Exercise: Starting with the line with "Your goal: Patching" in the entries below and going on through the line with "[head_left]", output every line exactly and nothing more. No pictures.

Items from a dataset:
----------
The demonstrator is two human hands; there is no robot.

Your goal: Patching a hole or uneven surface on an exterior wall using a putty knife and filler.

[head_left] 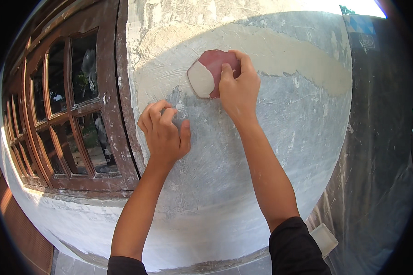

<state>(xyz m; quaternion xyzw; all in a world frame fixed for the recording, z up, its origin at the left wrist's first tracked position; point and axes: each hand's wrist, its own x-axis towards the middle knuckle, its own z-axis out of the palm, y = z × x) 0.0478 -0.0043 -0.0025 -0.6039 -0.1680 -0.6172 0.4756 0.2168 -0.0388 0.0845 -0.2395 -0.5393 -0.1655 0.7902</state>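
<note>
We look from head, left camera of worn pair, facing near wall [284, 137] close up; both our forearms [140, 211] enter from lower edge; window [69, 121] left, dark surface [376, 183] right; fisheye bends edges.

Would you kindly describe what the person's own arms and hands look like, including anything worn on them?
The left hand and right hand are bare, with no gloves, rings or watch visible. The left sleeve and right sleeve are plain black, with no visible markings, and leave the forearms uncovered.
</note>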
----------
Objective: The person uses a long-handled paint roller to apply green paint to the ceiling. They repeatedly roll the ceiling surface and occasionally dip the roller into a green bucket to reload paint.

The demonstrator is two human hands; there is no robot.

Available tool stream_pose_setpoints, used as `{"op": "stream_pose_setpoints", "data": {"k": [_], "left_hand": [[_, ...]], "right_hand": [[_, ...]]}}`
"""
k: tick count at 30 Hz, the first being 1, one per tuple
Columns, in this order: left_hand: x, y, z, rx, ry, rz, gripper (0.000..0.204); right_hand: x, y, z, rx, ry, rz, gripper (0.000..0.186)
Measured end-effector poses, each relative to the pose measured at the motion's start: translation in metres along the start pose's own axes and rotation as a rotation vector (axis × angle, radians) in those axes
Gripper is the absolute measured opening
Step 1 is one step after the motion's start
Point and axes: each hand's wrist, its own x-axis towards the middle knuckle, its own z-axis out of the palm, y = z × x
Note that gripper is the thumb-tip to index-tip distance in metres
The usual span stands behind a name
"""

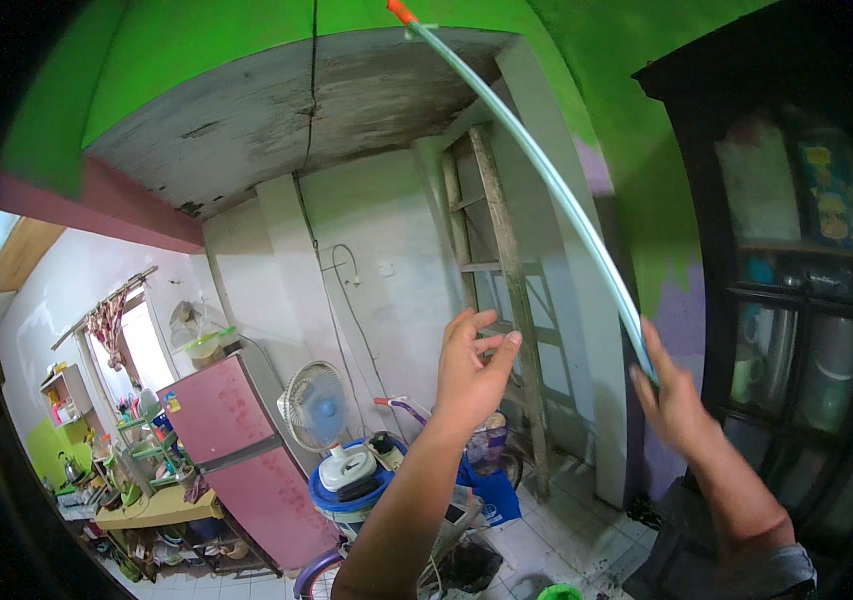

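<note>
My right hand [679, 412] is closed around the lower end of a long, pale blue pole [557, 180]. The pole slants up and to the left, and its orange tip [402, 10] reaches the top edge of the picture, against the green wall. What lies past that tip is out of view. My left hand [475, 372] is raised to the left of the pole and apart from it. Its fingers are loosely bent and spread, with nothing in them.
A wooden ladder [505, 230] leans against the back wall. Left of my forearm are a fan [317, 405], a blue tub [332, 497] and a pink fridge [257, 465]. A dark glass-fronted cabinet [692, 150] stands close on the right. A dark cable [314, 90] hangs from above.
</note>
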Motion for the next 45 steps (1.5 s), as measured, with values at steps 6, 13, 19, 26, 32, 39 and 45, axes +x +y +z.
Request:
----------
Expected answer:
Your goal: Patching a hole or uneven surface on an exterior wall using a putty knife and filler.

[head_left] 

This completes the output for the exercise.